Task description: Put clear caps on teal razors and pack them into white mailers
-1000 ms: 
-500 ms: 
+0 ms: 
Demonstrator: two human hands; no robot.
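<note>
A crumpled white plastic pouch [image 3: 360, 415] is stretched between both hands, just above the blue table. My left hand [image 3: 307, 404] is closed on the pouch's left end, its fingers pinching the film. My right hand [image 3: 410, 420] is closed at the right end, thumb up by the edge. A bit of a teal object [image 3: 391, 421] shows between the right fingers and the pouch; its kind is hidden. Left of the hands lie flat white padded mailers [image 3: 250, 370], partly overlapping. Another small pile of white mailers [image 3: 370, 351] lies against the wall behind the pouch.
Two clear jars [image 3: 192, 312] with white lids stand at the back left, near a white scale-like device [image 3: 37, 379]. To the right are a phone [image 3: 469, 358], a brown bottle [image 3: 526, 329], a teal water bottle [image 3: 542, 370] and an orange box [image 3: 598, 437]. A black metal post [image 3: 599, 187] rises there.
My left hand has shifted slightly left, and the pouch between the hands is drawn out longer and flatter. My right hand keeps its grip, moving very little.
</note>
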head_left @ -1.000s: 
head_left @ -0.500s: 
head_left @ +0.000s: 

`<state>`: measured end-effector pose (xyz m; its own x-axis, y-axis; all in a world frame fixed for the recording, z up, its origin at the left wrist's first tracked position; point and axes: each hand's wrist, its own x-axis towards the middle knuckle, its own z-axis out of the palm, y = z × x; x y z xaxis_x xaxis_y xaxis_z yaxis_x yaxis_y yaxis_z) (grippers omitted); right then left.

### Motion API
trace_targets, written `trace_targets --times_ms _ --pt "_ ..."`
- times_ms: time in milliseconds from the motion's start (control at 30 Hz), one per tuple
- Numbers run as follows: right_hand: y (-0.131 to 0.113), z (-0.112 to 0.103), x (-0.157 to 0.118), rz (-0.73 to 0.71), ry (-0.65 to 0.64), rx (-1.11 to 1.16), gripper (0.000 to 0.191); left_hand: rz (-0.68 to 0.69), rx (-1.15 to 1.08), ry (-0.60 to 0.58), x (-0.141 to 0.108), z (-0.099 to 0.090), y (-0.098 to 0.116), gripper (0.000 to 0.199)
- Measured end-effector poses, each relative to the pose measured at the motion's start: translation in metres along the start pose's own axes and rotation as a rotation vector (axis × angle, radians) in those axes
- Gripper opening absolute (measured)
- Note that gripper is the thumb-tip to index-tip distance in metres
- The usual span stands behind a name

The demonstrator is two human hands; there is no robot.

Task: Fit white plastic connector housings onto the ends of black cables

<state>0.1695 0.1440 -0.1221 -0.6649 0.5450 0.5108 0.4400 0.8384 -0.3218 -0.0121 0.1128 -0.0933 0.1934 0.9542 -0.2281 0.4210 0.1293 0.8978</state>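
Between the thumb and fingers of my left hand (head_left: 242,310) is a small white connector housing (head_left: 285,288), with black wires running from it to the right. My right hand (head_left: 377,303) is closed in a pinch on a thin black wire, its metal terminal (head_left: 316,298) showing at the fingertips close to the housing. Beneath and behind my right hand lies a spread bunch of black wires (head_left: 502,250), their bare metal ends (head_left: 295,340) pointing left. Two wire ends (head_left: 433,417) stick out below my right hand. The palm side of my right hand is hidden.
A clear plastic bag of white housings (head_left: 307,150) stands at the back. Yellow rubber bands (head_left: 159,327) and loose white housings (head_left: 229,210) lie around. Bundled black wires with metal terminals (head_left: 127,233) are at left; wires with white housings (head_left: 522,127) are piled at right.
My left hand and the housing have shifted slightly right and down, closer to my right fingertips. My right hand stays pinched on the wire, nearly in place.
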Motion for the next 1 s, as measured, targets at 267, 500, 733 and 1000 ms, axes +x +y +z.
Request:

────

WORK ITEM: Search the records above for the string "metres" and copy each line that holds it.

ANSWER BELOW:
- Measured end-effector poses, each relative to the pose measured at the motion's start: translation in metres along the start pose's own axes and rotation as a rotation vector (axis × angle, radians) in those axes
- Note that gripper is the thumb-tip to index-tip distance in metres

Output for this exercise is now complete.